For me, gardening is all about sharing. I’m not talking about letting all and sundry into your precious garden, that is your choice, but you can and should share your patch with the wildlife that would otherwise live where your home and garden now occupy.
My garden is alive with birds, insects, reptiles, amphibians and mammals. It is also a playground for my two elderly cats, next-door’s kittens, my dog and a small flock of ex battery hens.

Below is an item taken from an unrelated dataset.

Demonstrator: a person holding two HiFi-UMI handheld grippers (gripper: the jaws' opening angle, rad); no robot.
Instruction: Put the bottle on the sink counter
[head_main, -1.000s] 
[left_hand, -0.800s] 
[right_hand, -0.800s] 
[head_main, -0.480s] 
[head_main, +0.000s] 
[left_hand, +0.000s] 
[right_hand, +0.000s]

All my ‘girls’ love the garden. The hens especially strut about as if they own the place, foraging for tasty morsels in and around the flowerbeds, chasing the dog and scaring next doors kittens. It’s a marvelous sight when you consider that when they first arrived they didn’t know what outdoors was, they had never seen grass and never felt the sun on their backs. It took a few weeks, but they gradually became less nervous, more adventurous and morphed into a charming group of feathery friends. Now very morning they loiter outside the back door, trilling and warbling away until I finally appear with their food. Not only do they eat a huge range of garden pests, but their fertile droppings, composted with their woodchip bedding, makes a fantastic and very rich fertiliser cum soil conditioner for my raised beds. Despite a fairly regular supply (they are getting old now) of delectable, golden yoked eggs. It’s not all win win.
My hens are very naughty. They peck the dog’s bottom, they hop into the kitchen if the door is open and eat his food and they have even been accused of soiling a garden trampoline (not mine and they were later found ‘not guilty’ of that charge, but I still love to visualize them bouncing up and down recklessly like drunken partygoers out for a good time).